Okay, hold up everyone.

Neither this
if an object is twice the distance away from the viewer as another object it should appear 1/4th the size...
nor this
what you want is a logarithmic scale.
is true. Nor this
A perspective transformation maps a point in 3d point to another 3d point.
or this.
Since this is linear, you can represent the transform as a matrix. So you have a point X and your perspective transformation A, then the mapped point is AX. Since A is size 3x3 and X is size 3x1, the resulting vector is also size 3x1, but the z-coord will be fixed and equal to how far your eyes are away from the screen.

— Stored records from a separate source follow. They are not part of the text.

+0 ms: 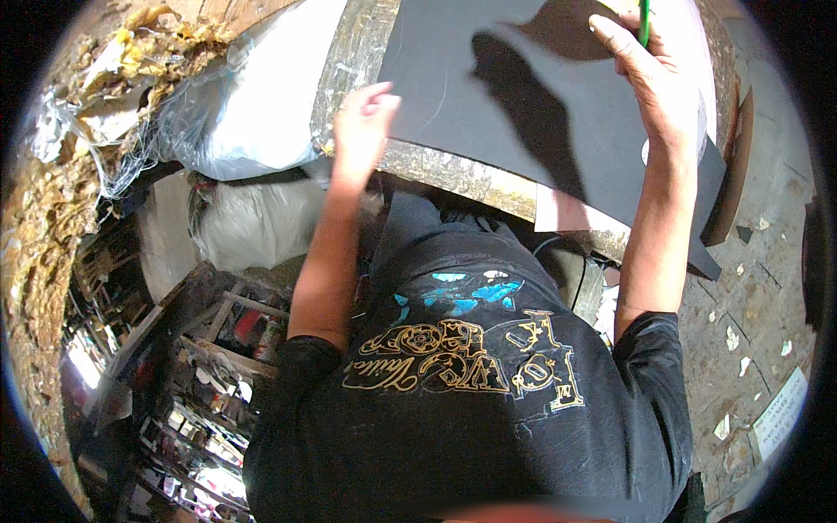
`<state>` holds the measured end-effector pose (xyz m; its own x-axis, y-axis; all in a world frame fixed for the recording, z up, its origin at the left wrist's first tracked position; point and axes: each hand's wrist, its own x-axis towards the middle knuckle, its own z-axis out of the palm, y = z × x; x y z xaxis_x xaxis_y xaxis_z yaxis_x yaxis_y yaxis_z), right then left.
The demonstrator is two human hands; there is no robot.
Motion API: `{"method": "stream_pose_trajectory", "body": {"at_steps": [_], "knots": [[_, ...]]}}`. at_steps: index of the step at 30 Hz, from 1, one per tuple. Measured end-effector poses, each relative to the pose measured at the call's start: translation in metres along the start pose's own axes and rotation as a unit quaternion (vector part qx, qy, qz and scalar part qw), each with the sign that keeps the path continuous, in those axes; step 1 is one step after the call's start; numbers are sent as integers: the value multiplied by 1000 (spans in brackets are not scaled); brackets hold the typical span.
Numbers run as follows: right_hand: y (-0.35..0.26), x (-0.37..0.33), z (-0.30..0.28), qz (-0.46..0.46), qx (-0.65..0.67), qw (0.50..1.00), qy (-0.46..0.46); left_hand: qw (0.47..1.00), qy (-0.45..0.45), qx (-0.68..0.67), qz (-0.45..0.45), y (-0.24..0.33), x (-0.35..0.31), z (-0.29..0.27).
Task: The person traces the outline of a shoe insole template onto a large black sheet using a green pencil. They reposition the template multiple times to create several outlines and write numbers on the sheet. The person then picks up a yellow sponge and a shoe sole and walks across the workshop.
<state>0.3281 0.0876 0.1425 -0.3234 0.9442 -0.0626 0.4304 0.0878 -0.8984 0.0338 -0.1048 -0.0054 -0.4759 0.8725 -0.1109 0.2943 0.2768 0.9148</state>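
My left hand (362, 131) hovers at the left edge of a large black sheet (453, 105), its fingers loosely bent with nothing visible in them. At the far right of the sheet, my right hand (658, 83) grips a slim green pen-like stick (644, 24), cut off by the top of the picture. Beside its fingertips is a dark brown piece with a curved edge (567, 30); whether the hand touches it, I cannot tell. A dark shadow of a hand and arm falls across the sheet, which lies on a worn work table (462, 166).
White plastic-wrapped material (270, 96) stands left of the table. Dried yellowish-brown residue (39, 218) covers the far left. A cluttered wooden rack (227, 349) stands lower left. Scraps litter the grey floor (741, 349) at right, near a brown board (739, 174) and a paper sign (779, 414).
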Motion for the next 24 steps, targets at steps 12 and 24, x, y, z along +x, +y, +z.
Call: {"method": "stream_pose_trajectory", "body": {"at_steps": [12,24], "knots": [[108,-38,132,-4,-214,970,-113,935,-19,228,270,-22,-43,41],[135,80,109,-14,-229,973,-15,941,50,268,200,-20,-60,75]]}}
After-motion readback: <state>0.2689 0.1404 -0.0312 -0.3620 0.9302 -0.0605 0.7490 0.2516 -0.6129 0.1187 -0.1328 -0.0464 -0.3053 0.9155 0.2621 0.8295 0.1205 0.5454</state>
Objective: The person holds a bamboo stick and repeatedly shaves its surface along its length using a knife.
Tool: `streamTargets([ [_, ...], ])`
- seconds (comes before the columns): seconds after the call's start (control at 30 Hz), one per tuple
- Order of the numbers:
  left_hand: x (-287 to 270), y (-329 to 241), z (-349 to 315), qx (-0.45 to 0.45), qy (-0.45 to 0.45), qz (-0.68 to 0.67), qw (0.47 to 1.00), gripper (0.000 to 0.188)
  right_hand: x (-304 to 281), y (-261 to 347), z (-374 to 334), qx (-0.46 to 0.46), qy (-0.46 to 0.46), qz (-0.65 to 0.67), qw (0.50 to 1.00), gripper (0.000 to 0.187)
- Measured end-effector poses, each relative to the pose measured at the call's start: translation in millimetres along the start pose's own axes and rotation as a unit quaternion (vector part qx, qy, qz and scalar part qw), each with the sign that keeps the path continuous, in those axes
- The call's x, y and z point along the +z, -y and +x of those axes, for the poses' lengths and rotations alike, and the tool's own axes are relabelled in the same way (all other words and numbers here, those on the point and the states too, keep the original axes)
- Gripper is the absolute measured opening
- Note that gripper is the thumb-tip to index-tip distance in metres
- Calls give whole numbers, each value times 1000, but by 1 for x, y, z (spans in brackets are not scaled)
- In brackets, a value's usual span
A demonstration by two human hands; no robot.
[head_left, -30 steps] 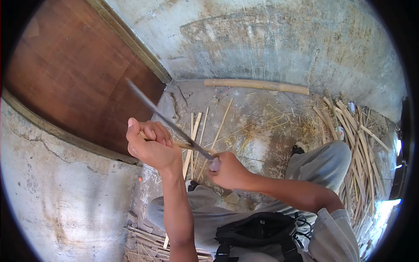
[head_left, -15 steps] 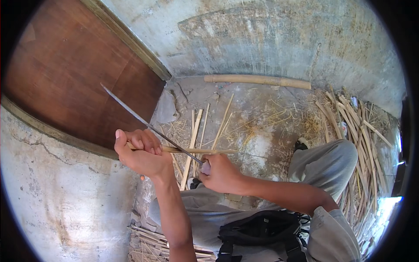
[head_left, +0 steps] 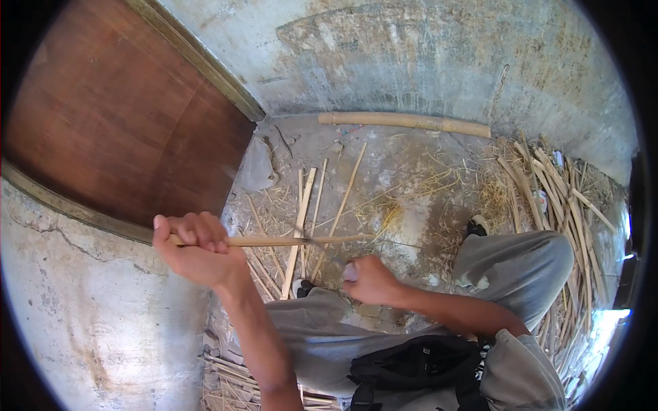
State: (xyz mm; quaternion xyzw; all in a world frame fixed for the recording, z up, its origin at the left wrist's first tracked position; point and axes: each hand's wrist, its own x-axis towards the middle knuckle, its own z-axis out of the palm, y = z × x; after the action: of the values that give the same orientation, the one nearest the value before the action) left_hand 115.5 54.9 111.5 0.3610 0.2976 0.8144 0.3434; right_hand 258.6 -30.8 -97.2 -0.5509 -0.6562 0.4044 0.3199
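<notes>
My left hand (head_left: 202, 250) is closed round one end of a split bamboo strip (head_left: 274, 241), which points level to the right. In my right hand (head_left: 375, 281), a fist at the handle (head_left: 351, 272) of a long-bladed knife, only the pale handle end shows clearly. The blade is smeared by motion and crosses the strip near its middle; whether it touches the strip I cannot tell. Beneath the strip, several split bamboo pieces (head_left: 300, 229) lie on the floor between my left foot and the far wall.
A whole bamboo pole (head_left: 404, 122) lies along the far wall. To the right is a large pile of bamboo strips (head_left: 572, 212), and more strips (head_left: 236, 383) lie at lower left. Shavings (head_left: 439, 181) litter the floor. A brown door panel (head_left: 130, 116) stands at left.
My left hand and the strip have shifted slightly left. The right hand has moved right, away from the left hand, drawing the knife, whose blade has gone from sharp to blurred.
</notes>
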Motion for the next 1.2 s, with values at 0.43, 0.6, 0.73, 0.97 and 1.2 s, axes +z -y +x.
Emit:
streamTargets([
  [0.43,-17,-2,14,7,-36,-3,999,43,34,-91,-6,189,22,14,982,25],
  [0.6,-25,-7,16,2,-69,9,998,42,9,3,-4,49,7,26,998,23],
  [0.73,-27,-15,18,1,-98,10,995,42,48,-95,-11,91,64,6,994,20],
  [0.97,-23,-4,11,9,-40,1,999,43,46,-146,-13,195,0,-86,977,20],
  [1.2,-30,-9,26,-8,-87,8,996,43,48,-77,-7,72,-36,35,996,23],
])
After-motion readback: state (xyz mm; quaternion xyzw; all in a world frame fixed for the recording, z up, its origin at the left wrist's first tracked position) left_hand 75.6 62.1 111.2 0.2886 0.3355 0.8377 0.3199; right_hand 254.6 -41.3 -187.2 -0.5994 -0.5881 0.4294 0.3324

Let's start with the basics. First, we'll need a camera focus point, a point where all light rays go through. For simplicity's sake, let's make this point the origin.

Next, we need a canvas we'll paint the image upon, by pretending to fire light rays from all the objects in the scene directly at the camera, and painting the spot where each light ray intersects the canvas. Now if you would go and put your face where the camera is and look at the canvas, you'd see exactly the same as what you'd see if the canvas wasn't there. In our example, let's make the canvas the plane of all points (x, y, z) with z=1, which a horizontal plane directly above the camera.

Now let's look at any line passing through the origin. For every two points (x, y, z) and (x', y', z') on the same line through the origin, x/x' = y/y' = z/z'. We can use this to find out the intersection of the light beam with the canvas: Let's pick a random point (x, y, z) and throw a light at the canvas, and let's call the image point (x', y', z'). We know that z' = 1, so we know that x/x' = y/y' = z/z' = z/1 = z, therefore x' = x/z and y' = y/z. Our final image point is (x/z, y/z, 1). There, that's literally everything you have to do in this situation: divide everything by z. And there you go, x/z and y/z are your screen coordinates (you don't need the 1). Map them to pixels and you're done.

Here's the transformation function: (x, y, z) -> (x/z, y/z).

Now let's talk about moving objects in 3D space, because that's what you're going to do to the camera (actually you'll do it to everything else instead).

Let's say you want to move a point at (x, y, z) by the vector (x°, y°, z°). To do that, just add the vector to the point.

Here's the translation function: (x, y, z) -> (x+x°, y+y°, z+z°).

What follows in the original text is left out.